[Work instructions]
Find the line containing "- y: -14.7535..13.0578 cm" in the entries below. Restate it and each line after it, word for word, up to and including the line containing "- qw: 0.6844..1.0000".

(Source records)
----

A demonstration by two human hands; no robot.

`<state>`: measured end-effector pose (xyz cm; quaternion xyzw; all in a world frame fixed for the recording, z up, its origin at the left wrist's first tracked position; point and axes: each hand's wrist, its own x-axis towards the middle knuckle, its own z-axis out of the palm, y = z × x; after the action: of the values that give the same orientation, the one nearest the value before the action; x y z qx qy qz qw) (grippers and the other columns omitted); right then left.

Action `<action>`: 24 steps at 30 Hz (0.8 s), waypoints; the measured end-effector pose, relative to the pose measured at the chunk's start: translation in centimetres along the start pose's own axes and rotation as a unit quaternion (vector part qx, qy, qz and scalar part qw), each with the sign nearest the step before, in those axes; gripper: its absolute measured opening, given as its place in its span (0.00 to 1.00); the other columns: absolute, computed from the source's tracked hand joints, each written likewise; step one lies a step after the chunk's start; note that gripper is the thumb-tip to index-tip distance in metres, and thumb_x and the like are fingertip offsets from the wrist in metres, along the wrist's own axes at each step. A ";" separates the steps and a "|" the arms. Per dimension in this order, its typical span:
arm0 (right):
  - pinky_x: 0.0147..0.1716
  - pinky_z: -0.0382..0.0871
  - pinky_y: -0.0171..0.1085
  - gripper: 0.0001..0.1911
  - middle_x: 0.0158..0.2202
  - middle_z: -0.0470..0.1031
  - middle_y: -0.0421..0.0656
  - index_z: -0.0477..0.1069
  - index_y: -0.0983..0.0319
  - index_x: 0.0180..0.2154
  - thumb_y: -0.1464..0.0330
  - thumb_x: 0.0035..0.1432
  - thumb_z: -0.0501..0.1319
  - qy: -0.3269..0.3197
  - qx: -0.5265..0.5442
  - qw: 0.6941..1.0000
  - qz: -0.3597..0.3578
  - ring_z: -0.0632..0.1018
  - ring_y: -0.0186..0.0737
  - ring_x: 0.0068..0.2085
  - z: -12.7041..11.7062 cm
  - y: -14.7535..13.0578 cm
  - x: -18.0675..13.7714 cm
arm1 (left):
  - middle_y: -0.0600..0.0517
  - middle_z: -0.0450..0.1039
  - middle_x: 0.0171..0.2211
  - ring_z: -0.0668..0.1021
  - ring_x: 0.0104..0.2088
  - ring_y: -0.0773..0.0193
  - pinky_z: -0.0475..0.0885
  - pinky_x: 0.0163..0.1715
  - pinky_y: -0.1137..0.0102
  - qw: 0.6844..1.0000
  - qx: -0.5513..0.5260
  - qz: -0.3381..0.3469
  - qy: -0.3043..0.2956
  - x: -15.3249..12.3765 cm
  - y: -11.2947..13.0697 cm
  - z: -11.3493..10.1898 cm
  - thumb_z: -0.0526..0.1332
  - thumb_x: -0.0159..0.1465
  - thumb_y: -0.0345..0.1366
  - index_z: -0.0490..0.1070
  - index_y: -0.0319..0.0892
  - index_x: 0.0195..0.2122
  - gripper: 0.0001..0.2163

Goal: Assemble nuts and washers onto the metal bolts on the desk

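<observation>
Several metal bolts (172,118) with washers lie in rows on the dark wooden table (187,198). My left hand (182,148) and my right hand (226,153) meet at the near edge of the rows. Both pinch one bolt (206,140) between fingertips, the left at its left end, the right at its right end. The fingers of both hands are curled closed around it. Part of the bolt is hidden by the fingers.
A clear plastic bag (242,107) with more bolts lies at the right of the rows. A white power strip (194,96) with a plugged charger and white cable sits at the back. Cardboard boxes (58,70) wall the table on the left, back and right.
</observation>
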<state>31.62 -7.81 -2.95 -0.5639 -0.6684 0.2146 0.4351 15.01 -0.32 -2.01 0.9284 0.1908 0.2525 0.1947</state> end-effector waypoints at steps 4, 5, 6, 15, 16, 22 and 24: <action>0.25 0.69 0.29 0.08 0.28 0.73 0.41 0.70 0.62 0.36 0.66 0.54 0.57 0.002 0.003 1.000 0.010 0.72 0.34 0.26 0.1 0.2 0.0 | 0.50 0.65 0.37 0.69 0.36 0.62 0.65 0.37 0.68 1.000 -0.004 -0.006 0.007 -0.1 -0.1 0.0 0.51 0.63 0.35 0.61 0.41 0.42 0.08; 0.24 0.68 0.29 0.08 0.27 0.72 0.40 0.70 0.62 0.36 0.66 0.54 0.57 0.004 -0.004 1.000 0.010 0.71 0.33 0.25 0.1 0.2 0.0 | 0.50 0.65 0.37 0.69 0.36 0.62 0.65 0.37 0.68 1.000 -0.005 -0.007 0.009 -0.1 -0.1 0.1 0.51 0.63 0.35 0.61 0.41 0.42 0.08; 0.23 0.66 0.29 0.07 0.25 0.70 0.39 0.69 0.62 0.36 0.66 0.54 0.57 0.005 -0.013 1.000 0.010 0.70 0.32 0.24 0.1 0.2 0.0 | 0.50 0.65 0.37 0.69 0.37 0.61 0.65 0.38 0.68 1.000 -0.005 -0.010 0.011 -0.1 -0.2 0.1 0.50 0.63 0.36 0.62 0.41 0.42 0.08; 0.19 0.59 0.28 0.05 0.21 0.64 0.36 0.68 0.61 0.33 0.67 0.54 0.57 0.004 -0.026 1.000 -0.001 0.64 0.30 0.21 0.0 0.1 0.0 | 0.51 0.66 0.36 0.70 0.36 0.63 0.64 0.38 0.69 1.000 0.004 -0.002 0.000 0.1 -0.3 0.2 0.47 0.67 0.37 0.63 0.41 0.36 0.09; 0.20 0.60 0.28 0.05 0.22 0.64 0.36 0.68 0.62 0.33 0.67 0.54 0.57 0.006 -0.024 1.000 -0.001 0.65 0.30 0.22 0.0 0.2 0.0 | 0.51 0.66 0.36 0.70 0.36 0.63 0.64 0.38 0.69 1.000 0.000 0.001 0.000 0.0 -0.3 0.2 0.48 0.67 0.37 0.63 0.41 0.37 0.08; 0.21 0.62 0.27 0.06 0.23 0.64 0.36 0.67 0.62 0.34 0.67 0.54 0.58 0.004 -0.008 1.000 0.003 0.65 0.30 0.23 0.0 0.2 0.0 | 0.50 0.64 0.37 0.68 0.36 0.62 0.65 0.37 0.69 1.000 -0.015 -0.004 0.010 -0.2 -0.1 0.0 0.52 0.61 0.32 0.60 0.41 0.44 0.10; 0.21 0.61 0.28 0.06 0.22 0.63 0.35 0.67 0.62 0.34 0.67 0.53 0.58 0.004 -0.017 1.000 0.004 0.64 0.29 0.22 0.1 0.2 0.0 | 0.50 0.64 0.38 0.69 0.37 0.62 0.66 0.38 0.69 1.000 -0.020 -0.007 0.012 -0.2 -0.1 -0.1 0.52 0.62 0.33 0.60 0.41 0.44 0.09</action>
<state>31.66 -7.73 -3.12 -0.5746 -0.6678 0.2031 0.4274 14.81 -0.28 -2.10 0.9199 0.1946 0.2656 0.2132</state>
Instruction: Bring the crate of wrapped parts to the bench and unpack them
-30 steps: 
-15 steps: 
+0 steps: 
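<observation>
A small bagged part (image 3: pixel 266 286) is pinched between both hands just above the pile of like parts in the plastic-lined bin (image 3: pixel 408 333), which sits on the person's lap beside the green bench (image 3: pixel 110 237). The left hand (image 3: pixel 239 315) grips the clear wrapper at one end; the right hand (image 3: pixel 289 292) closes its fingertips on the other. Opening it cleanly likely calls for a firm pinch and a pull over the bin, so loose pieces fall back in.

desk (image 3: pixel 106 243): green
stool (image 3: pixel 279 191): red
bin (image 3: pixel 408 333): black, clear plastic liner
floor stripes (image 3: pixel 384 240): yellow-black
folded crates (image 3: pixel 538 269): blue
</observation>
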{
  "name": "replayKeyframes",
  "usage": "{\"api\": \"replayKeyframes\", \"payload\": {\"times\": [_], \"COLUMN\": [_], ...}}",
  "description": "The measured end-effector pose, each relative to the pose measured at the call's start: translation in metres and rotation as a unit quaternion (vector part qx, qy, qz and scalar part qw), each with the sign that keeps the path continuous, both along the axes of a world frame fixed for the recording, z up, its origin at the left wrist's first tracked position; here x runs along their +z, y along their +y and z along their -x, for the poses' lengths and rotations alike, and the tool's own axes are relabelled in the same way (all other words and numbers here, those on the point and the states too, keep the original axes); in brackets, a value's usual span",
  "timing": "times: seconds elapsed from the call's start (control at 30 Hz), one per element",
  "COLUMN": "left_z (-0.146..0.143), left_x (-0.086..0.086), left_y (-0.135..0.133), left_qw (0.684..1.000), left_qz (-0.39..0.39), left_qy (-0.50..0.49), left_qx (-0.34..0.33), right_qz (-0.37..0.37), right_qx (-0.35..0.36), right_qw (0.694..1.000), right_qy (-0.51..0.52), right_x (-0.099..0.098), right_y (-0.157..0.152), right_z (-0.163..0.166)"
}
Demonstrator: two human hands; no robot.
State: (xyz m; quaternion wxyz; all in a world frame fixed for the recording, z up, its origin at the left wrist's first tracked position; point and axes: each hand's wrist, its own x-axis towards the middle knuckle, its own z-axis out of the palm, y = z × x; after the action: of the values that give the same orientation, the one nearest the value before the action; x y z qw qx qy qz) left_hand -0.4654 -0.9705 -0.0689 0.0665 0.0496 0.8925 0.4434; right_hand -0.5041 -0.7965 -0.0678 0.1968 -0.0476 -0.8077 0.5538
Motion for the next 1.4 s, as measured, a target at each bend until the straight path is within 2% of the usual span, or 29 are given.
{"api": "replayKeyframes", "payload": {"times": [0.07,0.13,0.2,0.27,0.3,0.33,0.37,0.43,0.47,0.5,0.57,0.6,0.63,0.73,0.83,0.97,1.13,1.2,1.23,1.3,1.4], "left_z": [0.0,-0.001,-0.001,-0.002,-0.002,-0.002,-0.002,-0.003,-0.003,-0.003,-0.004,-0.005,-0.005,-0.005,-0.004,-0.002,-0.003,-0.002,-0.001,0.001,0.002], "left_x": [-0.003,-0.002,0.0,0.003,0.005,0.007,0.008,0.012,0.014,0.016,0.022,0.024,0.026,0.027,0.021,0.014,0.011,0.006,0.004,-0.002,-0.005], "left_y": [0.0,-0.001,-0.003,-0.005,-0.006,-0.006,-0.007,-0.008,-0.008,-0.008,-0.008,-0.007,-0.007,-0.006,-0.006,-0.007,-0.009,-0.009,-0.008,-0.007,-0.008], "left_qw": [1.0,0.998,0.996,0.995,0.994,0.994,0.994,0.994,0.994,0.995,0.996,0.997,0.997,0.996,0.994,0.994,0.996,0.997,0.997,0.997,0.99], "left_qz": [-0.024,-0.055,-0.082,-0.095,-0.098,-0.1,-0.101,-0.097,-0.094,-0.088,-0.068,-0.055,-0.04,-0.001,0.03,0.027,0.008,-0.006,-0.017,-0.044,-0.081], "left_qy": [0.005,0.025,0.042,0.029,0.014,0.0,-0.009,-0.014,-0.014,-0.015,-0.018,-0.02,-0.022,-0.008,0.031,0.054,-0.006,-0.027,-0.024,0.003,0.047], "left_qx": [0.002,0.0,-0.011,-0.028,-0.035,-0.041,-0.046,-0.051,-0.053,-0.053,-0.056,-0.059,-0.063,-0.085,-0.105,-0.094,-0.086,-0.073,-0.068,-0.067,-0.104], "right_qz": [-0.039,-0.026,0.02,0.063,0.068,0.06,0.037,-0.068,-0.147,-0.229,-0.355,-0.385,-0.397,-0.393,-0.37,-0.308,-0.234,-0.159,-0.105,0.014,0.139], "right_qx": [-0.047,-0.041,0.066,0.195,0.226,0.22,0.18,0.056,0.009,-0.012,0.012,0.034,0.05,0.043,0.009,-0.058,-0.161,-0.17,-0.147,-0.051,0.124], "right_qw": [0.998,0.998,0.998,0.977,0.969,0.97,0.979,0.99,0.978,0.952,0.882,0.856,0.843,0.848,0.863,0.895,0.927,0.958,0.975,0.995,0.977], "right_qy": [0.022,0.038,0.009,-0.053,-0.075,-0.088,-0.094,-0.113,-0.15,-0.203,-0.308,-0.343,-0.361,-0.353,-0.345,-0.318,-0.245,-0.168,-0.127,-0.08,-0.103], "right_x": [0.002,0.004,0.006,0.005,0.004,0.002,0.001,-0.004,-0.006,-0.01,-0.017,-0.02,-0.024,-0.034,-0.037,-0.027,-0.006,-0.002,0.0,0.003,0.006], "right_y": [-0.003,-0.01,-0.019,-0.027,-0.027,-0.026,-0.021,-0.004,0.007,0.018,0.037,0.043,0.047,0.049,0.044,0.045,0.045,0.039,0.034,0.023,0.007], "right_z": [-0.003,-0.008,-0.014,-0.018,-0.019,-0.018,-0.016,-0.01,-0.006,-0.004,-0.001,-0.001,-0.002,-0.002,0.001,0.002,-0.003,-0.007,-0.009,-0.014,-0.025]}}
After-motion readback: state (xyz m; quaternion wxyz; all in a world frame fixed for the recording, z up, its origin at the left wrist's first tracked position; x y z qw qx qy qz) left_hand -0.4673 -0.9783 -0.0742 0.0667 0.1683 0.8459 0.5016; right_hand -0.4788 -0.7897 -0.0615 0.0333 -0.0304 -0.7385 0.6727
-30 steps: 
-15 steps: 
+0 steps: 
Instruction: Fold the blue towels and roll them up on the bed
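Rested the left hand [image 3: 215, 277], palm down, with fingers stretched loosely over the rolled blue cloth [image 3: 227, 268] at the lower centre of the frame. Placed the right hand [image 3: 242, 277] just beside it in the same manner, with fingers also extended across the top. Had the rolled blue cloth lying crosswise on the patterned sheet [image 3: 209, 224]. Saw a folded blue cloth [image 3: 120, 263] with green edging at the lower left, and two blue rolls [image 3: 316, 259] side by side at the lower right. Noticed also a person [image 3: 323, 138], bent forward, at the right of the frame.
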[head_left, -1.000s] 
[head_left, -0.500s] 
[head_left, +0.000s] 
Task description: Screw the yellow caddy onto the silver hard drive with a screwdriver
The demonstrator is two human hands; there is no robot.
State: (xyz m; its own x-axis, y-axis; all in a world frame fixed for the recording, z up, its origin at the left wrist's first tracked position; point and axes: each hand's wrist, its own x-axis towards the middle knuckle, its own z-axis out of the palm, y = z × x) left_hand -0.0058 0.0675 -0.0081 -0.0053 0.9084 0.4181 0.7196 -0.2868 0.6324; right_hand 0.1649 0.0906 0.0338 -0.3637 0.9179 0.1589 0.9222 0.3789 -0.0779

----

[Solution to this task]
  - y: -14.7535..13.0578 cm
  - x: -18.0675..13.7714 cm
arm1 (left):
  - middle_y: -0.0600..0.0517
  - middle_z: -0.0450..0.1039
  - middle_x: 0.0171..0.2211
  - ring_z: -0.0668..0.1021
  - ring_x: 0.0104..0.2088
  - ring_y: -0.0773..0.0193
  - pinky_z: -0.0475..0.0885
  - pinky_x: 0.0163..0.1715
  - pinky_y: -0.1137..0.0102
  - qw: 0.6844..1.0000

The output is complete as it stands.